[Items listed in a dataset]
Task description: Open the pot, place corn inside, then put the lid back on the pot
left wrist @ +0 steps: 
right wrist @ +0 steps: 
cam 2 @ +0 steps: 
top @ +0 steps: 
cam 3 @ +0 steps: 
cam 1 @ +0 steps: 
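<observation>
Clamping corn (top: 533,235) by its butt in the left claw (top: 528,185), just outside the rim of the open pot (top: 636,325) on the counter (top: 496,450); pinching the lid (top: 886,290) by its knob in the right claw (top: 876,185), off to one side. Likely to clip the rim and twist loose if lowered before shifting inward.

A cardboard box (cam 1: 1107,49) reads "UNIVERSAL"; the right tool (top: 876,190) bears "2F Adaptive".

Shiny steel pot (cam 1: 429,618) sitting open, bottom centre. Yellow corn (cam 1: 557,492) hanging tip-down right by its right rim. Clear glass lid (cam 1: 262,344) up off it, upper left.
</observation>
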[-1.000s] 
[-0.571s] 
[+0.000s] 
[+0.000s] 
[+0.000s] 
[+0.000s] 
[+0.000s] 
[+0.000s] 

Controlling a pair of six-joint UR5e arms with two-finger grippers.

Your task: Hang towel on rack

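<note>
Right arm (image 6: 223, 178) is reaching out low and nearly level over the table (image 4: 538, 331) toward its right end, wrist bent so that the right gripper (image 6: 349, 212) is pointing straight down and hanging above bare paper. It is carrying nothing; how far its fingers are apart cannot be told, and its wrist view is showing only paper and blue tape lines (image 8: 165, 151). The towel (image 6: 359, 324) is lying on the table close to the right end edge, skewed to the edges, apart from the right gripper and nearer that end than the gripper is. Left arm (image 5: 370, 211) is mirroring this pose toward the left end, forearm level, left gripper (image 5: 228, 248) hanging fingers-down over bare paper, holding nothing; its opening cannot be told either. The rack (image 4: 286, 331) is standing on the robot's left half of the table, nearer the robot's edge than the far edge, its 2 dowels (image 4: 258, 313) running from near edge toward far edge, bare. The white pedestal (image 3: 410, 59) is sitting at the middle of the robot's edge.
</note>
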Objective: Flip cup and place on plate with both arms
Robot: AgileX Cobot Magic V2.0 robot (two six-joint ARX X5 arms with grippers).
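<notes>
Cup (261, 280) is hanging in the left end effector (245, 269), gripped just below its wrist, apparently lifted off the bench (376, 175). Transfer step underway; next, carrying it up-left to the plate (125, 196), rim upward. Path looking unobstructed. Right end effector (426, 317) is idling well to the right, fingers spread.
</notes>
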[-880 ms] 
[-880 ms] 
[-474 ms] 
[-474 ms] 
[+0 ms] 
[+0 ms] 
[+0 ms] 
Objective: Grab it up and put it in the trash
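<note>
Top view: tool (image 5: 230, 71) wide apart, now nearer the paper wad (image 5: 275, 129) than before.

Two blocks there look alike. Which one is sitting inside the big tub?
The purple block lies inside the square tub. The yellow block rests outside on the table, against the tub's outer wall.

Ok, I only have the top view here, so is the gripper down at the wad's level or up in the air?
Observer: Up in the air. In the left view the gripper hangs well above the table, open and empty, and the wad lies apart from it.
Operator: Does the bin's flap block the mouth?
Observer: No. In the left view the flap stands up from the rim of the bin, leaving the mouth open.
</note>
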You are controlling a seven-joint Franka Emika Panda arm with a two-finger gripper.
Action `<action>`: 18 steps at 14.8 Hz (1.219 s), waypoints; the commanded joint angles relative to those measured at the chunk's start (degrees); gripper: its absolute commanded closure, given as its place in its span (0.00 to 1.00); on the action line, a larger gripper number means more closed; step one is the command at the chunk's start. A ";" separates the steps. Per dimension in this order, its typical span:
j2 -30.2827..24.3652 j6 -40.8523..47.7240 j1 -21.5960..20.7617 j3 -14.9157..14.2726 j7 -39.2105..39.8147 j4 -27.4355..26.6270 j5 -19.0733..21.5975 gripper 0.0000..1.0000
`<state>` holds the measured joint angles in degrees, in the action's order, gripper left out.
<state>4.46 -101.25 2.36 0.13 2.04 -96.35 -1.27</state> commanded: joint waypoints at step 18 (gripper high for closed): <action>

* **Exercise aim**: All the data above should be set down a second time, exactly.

* **Result of this exercise**:
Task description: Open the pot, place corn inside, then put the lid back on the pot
left wrist @ +0 steps: 
right wrist @ +0 steps: 
cam 2 @ +0 steps: 
top @ +0 steps: 
cam 3 @ +0 steps: 
cam 1 @ +0 steps: 
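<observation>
Clamping corn (top: 533,235) by its butt in the left claw (top: 528,185), just outside the rim of the open pot (top: 636,325) on the counter (top: 496,450); pinching the lid (top: 886,290) by its knob in the right claw (top: 876,185), off to one side. Likely to clip the rim and twist loose if lowered before shifting inward.

A cardboard box (cam 1: 1107,49) reads "UNIVERSAL"; the right tool (top: 876,190) bears "2F Adaptive".

Shiny steel pot (cam 1: 429,618) sitting open, bottom centre. Yellow corn (cam 1: 557,492) hanging tip-down right by its right rim. Clear glass lid (cam 1: 262,344) up off it, upper left.
</observation>
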[-1.000s] 
[-0.571s] 
[+0.000s] 
[+0.000s] 
[+0.000s] 
[+0.000s] 
[+0.000s] 
[+0.000s] 

Controlling a pair of six-joint UR5e arms with two-finger grippers.

Your task: Hang towel on rack

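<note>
Right arm (image 6: 223, 178) is reaching out low and nearly level over the table (image 4: 538, 331) toward its right end, wrist bent so that the right gripper (image 6: 349, 212) is pointing straight down and hanging above bare paper. It is carrying nothing; how far its fingers are apart cannot be told, and its wrist view is showing only paper and blue tape lines (image 8: 165, 151). The towel (image 6: 359, 324) is lying on the table close to the right end edge, skewed to the edges, apart from the right gripper and nearer that end than the gripper is. Left arm (image 5: 370, 211) is mirroring this pose toward the left end, forearm level, left gripper (image 5: 228, 248) hanging fingers-down over bare paper, holding nothing; its opening cannot be told either. The rack (image 4: 286, 331) is standing on the robot's left half of the table, nearer the robot's edge than the far edge, its 2 dowels (image 4: 258, 313) running from near edge toward far edge, bare. The white pedestal (image 3: 410, 59) is sitting at the middle of the robot's edge.
</note>
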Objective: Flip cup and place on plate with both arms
Robot: AgileX Cobot Magic V2.0 robot (two six-joint ARX X5 arms with grippers).
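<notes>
Cup (261, 280) is hanging in the left end effector (245, 269), gripped just below its wrist, apparently lifted off the bench (376, 175). Transfer step underway; next, carrying it up-left to the plate (125, 196), rim upward. Path looking unobstructed. Right end effector (426, 317) is idling well to the right, fingers spread.
</notes>
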[-880 ms] 
[-880 ms] 
[-474 ms] 
[-474 ms] 
[+0 ms] 
[+0 ms] 
[+0 ms] 
Objective: Grab it up and put it in the trash
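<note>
Top view: tool (image 5: 230, 71) wide apart, now nearer the paper wad (image 5: 275, 129) than before.

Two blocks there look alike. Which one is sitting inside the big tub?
The purple block lies inside the square tub. The yellow block rests outside on the table, against the tub's outer wall.

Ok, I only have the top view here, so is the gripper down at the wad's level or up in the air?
Observer: Up in the air. In the left view the gripper hangs well above the table, open and empty, and the wad lies apart from it.
Operator: Does the bin's flap block the mouth?
Observer: No. In the left view the flap stands up from the rim of the bin, leaving the mouth open.
</note>
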You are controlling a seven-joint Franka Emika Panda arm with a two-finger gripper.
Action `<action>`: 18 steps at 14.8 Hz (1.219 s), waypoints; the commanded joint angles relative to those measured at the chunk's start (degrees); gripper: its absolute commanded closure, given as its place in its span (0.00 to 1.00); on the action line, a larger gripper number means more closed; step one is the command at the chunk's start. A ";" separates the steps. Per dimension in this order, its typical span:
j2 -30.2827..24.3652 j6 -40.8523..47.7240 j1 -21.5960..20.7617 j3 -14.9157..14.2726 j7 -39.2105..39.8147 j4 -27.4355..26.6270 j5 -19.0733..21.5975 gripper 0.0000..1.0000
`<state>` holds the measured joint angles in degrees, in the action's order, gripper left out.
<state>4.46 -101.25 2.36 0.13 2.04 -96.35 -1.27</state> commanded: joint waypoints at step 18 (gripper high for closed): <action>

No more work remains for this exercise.